Your task -
Determine how many lines in these records hold "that". Only the number is wanted.

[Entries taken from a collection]
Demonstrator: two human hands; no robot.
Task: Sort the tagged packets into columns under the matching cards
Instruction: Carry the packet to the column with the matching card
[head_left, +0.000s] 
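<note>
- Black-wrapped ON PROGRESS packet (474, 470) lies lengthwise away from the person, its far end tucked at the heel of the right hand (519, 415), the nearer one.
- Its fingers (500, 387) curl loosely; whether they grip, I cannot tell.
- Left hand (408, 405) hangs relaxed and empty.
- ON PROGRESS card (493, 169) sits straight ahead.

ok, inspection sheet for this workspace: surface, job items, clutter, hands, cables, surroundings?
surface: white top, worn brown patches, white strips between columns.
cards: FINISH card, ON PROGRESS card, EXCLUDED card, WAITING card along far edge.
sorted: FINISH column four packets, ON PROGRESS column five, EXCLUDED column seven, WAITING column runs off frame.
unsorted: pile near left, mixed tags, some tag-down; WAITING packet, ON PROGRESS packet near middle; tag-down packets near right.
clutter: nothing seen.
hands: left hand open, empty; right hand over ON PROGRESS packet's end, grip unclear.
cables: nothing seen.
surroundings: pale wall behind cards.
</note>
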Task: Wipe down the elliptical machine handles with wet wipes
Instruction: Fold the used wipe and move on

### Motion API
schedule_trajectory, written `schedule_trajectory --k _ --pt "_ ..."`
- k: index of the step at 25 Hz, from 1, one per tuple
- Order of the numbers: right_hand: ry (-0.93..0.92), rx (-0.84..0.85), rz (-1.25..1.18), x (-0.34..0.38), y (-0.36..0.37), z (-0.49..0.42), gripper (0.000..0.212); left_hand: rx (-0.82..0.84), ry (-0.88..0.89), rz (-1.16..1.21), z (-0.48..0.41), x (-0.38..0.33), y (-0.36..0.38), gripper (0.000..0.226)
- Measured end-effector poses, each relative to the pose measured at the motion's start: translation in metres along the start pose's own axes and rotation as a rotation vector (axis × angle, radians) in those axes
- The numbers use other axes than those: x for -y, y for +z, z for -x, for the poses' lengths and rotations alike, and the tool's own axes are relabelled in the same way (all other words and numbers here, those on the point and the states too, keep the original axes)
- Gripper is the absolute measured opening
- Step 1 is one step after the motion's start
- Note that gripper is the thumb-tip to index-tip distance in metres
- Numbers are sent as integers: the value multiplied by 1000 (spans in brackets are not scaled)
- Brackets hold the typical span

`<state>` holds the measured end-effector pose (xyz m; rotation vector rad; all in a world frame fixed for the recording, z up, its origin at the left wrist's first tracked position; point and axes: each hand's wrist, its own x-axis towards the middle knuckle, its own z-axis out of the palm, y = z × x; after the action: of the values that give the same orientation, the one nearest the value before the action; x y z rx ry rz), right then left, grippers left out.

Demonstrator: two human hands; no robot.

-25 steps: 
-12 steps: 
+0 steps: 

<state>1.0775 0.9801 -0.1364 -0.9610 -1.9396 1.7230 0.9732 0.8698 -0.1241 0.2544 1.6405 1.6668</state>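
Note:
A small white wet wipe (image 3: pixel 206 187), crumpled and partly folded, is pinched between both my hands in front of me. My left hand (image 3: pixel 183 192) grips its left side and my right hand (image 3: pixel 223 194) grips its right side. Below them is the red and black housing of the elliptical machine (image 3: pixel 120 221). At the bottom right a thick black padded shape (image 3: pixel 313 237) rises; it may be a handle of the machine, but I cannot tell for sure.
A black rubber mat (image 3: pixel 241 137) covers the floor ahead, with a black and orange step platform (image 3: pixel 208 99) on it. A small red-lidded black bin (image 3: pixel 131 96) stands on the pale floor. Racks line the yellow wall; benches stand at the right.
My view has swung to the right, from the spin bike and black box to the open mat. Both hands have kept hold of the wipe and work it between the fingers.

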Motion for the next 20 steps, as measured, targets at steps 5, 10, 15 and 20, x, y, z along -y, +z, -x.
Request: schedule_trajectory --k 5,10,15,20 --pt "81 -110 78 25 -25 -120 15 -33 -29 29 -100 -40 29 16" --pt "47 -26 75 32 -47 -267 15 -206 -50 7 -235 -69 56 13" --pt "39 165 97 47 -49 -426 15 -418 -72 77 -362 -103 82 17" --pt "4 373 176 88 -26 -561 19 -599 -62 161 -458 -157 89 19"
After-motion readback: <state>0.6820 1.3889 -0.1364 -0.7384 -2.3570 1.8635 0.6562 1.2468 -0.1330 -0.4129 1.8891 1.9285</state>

Task solution -
2